Wilson was an alcoholic himself, a Wall Street employee and self-proclaimed lush who switched from using liquor to “dream dreams of power” to “drinking to forget” after the Stock Market Crash of 1929. By 1934, his professional life was ruined, for he hadn’t worked in years; his marriage to Lois Burnham fraying and childless, since, as a result of Bill’s heavy drinking, they weren’t able to get solid references for adoption. Repeating the battle of “drying out” in hospitals and psychiatric clinics, and repeatedly failing, Wilson was on death’s door when he felt the touch of a higher power, an experience that kept him sober for the rest of his life. Embracing sobriety and drawing inspiration from the Christian Oxford Group, Wilson realized the necessity of talking, and the power of community, in fighting off the demons of alcoholism. Dr. Bob Smith, A.A.’s future co-founder, was the first proof of this theory, and Wilson convinced him to give up alcohol, acknowledge his mistakes, apologize for them, and make a clean start of life. In short, Smith was the first person to employ the Twelve Steps, a means toward recovery that has become the charter for A.A., and the standard for many abuse support organizations since.

The documentary is a construction of interviews, archival footage and photographs, and reenactments. The interviews are particularly effective, especially tributes to Bill from recovering alcoholics who have never met him, but been affected by his work nonetheless. Moreover, much of the historical material is quite wonderful, particularly the original snapshots and snippets from letters between Wilson and Lois, Wilson and Smith, and Wilson and other A.A. members. In a particularly captivating moment, Hanlon and Carracino have set a montage of photographs of Bill at home, at work, at play, with friends and with Lois, in his most public and private times, to the tones of a recorded voiceover from one of his A.A. meeting speeches. The realness of the man is quite clear at that point in the film, his pain and his triumphs at their most acute.

However, the abundance of archival mementos – particularly some that are of the kitschier variety – leads to much of the film reading like a History Channel special, an educational piece more than entertainment. And perhaps that is the point. Yet, one can’t help but cringe at some of the reenactments, which are innocuous at best, but insulting to Wilson’s memory at worst. The moment when he finds God is depicted as no less than a hallucinogenic cartoon: time-lapse photography of nature, zoom shots in and out of the pupils of the actor playing Bill, and overexposed images accompany the voiceover in which Wilson describes his evangelical experience. The words, without the fairly trite imagery, would be more than enough. Entries from Lois’ diary are treated with equal puerility, her thoughts reduced to words scratched clumsily across a typeset page that reads, “From the Diary of Lois Wilson.” This uninteresting presentation detracts from the import of insight from Wilson’s closest friend and confidant.

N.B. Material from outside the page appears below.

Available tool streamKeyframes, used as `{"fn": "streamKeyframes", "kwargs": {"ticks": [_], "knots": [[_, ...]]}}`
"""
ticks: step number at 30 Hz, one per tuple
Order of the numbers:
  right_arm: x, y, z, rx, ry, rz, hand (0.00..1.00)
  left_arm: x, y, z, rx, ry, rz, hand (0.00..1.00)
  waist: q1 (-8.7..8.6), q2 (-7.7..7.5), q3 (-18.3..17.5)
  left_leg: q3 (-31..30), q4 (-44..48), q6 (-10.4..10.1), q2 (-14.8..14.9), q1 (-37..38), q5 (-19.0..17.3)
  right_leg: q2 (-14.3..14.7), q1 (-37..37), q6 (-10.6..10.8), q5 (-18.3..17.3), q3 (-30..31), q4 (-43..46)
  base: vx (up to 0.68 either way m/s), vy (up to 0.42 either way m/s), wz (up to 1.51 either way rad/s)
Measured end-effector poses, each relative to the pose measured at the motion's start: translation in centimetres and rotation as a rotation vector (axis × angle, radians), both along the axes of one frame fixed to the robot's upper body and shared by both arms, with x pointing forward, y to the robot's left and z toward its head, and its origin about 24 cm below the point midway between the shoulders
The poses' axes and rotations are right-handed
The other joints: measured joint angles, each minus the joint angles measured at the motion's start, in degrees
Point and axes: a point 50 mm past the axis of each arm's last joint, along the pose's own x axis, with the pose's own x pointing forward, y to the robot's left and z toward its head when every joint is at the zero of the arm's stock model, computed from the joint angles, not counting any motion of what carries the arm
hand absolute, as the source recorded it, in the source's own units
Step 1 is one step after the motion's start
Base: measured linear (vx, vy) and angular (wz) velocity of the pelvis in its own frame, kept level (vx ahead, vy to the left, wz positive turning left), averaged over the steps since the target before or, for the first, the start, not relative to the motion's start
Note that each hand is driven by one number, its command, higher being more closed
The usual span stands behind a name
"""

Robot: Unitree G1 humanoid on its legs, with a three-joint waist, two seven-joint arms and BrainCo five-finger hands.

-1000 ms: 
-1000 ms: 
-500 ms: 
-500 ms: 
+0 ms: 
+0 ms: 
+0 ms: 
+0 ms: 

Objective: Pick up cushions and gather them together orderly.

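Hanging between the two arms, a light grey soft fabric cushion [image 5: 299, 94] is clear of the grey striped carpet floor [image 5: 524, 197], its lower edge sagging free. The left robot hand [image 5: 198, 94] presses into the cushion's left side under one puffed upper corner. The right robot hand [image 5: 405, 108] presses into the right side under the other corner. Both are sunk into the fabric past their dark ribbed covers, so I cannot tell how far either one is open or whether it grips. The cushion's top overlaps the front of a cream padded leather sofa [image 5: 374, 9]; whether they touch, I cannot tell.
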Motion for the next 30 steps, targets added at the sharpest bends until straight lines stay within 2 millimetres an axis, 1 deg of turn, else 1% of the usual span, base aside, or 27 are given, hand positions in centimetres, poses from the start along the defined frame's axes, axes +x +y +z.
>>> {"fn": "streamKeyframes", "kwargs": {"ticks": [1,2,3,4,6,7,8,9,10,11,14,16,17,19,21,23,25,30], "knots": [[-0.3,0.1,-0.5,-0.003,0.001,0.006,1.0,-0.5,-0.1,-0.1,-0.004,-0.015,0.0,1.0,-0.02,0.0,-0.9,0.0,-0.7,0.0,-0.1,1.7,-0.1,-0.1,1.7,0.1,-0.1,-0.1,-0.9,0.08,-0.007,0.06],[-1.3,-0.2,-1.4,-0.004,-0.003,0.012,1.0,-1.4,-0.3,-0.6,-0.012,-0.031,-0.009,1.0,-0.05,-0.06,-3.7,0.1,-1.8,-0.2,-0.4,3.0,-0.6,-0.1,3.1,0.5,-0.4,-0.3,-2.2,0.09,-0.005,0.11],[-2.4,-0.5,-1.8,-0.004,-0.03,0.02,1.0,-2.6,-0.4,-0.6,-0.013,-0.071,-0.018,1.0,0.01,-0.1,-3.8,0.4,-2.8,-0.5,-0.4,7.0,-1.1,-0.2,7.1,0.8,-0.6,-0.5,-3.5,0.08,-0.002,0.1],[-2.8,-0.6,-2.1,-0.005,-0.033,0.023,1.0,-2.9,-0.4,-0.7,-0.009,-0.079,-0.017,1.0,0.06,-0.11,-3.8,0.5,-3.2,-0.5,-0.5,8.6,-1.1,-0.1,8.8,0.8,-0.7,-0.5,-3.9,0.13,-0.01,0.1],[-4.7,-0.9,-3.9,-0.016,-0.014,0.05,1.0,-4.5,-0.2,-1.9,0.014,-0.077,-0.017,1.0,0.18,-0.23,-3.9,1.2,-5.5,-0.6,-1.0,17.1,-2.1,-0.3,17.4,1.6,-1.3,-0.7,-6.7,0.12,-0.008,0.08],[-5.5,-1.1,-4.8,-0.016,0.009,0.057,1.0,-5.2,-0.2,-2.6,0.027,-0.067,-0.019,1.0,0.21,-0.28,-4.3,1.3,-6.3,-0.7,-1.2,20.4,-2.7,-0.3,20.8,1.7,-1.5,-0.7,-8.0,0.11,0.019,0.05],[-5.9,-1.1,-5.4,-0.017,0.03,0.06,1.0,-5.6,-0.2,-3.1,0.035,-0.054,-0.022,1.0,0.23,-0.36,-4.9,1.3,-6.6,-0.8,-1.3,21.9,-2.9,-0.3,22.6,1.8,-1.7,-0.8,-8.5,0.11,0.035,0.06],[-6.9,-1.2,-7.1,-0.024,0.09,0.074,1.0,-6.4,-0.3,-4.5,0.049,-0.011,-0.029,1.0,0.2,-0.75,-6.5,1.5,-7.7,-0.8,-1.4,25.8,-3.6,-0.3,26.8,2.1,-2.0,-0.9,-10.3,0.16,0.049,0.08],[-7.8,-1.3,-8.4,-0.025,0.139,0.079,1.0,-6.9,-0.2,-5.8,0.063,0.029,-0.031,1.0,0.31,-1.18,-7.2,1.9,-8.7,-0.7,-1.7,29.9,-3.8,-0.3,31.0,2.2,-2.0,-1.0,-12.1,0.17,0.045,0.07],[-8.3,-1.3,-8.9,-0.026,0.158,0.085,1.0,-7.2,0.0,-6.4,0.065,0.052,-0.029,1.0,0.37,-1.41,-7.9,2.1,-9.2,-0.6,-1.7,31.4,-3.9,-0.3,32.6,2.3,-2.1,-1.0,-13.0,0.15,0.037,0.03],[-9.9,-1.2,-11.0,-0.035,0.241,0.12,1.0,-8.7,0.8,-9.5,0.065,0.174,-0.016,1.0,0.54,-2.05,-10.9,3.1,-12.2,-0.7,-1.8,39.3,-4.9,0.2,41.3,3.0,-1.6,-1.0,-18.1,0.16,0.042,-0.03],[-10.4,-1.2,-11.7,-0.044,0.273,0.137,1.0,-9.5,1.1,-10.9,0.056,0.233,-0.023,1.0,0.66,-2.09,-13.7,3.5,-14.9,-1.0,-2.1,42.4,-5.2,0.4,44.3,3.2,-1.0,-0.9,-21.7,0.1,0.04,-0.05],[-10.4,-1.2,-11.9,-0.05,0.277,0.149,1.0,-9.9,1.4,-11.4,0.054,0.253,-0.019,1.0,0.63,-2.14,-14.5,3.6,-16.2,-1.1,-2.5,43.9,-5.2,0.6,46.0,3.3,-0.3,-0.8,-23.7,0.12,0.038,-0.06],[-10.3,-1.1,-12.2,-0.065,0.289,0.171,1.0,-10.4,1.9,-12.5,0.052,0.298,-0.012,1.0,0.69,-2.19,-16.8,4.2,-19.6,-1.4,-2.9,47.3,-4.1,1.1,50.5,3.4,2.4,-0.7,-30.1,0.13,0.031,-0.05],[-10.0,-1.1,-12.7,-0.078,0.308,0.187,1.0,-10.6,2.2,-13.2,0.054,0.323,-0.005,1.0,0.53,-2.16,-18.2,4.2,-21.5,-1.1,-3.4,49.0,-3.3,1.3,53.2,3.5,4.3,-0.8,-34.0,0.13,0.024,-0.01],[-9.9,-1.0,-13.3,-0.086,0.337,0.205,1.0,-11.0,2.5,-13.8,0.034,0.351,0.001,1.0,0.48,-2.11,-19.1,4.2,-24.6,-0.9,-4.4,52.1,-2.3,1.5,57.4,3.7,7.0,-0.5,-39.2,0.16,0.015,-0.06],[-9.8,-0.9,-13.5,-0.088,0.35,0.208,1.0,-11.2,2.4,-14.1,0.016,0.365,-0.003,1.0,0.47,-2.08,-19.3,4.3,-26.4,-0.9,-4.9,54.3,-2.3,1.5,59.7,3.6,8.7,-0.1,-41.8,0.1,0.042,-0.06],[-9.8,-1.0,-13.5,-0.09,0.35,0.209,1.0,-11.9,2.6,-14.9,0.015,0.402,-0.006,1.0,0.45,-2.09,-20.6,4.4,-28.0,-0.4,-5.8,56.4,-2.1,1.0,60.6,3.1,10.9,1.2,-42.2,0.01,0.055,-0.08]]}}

Though Hanlon and Carracino certainly don’t provide an idolized portrait of Wilson, including descriptions of a long-term affair and addictions to LSD and niacin pills, these humanizing moments do seem to come a bit too late in the game. Rather than offering a balanced portrait of a quite complicated man throughout the film, “Bill W.” crams nearly everything negative it has to say about its protagonist into its last 25 minutes, after nearly an hour and a half of fairly even-handed interpretations. This creates an ending that is more bewildering than it is poignant: sad, even heartbreaking revelations are thrust into a last celebratory overture for Wilson’s groundbreaking ventures, and the tone of the film’s final note is unsettling in its attempt to be all-encompassing. Interestingly, this may be the film’s most successful section, as the reenactments are largely eliminated, and focus is returned to the interviewees.

Abandoned by both parents early in life and raised in rural Vermont by his grandparents, Bill felt a pressure to defy the stigma of the abandonment by simply being the best at everything. This neurosis led to his alcoholism, and he was never really able to better its crippling power over him. The fixation really only reached its ironic acme at his life’s end: Wilson was the number one man at A.A., an organization that put everyone on equal footing; he was a well-known figurehead and a pillar of community, but he couldn’t possibly be acknowledged; he was a god-like figure for so many, and, yet, just wanted to be a regular, recovering member of the community he piloted. This discordance transmits itself somewhat to the film’s overall lack of a cohesive tone: There is no clear arc or through-line of emotion across the piece. Rather, the mood of the film swings wildly back and forth between upbeat, festive accounts, and depictions of the darkest moments a human soul can experience. This manic switching is not necessarily out of place, given the documentary’s subject matter, particularly Bill’s lifelong battle with depression and inner demons. In fact, it likely helps to explain the complicated nature of addiction to those who have been fortunate enough to avoid it. Thanks to – rather than despite – an excess of moments that spotlight the hopeless sadness of life, “Bill W.” portrays a heartrending and beautiful testament to the lives Bill Wilson’s work has saved, given back, and steadied. [B]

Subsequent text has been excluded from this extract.